● **Exercise**: Two lines mark the range in the entries below: the one holding "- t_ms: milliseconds" and the one holding "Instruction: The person". Set down those two and all lines between them, exactly.

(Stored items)

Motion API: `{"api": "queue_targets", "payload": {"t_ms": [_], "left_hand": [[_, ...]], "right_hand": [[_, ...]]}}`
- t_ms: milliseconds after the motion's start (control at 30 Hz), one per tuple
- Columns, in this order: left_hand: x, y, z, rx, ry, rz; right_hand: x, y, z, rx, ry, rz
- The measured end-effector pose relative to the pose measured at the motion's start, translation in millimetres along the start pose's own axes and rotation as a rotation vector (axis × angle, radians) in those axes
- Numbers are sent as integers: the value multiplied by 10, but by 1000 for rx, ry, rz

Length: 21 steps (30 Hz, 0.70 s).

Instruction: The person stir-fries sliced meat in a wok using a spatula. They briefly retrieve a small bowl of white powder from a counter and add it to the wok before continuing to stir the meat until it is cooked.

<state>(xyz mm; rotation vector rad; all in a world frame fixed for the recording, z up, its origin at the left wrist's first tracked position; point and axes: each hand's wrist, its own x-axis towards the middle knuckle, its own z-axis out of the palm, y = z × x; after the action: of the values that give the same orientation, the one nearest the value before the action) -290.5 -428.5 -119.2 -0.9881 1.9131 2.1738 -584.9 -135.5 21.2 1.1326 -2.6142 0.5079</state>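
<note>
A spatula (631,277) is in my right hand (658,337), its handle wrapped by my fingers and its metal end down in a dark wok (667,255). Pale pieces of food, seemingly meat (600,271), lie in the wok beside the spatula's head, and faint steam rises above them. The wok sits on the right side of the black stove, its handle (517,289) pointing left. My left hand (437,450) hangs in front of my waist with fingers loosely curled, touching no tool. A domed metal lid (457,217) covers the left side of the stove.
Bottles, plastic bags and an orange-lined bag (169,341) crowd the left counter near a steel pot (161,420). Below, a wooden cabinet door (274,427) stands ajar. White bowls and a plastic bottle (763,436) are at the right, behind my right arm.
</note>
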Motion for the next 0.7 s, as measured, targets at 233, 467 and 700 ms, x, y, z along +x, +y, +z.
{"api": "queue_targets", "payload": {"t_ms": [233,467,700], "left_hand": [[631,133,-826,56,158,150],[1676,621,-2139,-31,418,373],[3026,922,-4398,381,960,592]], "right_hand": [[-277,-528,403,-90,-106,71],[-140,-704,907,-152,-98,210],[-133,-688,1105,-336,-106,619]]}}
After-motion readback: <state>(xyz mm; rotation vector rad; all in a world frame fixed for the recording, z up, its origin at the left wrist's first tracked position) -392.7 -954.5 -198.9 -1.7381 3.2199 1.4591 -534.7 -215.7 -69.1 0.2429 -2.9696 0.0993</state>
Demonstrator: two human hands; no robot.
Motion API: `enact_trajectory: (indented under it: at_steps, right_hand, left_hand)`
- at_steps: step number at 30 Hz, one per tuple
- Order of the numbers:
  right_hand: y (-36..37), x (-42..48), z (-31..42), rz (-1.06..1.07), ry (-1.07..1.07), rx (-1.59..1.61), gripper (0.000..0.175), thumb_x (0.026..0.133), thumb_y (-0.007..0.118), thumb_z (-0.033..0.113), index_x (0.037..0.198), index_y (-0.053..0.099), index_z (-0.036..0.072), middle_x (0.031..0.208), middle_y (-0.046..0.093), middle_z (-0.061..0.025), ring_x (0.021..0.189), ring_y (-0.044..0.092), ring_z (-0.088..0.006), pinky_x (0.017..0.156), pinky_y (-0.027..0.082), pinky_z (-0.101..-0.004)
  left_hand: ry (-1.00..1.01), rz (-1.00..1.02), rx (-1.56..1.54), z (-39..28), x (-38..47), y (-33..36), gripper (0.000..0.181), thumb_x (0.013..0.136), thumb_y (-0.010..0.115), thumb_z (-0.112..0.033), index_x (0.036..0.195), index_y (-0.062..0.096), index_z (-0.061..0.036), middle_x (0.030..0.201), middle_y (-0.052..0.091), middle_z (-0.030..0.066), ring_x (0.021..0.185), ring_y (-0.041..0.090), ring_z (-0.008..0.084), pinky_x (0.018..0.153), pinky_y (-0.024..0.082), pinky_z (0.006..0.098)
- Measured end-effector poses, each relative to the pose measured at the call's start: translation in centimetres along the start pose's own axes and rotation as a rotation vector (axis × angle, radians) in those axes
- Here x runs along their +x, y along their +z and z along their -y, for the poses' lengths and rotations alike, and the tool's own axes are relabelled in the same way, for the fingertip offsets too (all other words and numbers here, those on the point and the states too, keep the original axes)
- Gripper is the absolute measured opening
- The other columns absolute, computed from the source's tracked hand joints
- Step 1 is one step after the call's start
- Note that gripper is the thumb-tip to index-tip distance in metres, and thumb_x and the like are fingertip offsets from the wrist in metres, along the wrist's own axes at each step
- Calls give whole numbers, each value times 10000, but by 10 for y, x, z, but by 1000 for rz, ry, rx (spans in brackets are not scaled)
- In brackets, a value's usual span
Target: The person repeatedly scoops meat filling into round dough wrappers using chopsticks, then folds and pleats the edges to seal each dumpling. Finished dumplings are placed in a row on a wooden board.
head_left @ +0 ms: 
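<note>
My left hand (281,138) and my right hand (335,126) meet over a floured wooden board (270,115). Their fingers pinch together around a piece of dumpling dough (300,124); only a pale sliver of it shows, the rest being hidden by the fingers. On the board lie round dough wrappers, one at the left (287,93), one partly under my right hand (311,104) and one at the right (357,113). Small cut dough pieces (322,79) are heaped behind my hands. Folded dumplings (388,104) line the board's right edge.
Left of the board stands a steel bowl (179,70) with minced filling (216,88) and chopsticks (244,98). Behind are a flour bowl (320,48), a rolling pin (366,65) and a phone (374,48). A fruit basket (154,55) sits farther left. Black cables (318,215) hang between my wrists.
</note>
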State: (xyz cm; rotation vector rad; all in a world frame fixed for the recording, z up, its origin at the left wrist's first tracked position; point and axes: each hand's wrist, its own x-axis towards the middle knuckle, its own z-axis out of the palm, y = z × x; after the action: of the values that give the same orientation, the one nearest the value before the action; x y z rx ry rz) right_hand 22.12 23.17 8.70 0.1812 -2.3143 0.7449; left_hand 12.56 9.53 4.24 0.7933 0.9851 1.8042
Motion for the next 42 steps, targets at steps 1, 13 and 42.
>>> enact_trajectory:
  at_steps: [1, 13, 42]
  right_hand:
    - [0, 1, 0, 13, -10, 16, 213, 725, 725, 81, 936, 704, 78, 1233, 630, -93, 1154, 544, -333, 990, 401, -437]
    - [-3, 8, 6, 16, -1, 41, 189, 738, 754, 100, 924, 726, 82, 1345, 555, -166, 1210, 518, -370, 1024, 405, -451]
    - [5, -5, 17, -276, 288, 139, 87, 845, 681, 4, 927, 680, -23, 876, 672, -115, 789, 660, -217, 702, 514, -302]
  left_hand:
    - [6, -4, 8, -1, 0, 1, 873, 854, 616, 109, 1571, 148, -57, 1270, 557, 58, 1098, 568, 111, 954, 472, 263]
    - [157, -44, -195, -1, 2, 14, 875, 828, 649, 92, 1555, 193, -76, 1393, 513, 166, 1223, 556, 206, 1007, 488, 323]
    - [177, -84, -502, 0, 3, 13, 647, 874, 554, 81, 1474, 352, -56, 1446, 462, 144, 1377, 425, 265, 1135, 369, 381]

● **Answer area**:
- t_ms: milliseconds after the motion's start (control at 30 Hz), one per tuple
- Columns, in this order: left_hand: x, y, z, rx, ry, rz; right_hand: x, y, z, rx, ry, rz
- The measured end-effector pose relative to the pose measured at the motion's start, translation in millimetres along the start pose's own axes and rotation as a rotation vector (axis × angle, radians) in those axes
- Numbers are sent as integers: the value multiplied by 10, but by 1000 for rx, ry, rz

Length: 21 steps (30 Hz, 0.70 s).

Instruction: The person stir-fries sliced meat in a wok using a spatula. They briefly retrieve a small bowl of white powder from a counter and add it to the wok before continuing to stir the meat until it is cooked.

This exercise has now been finished.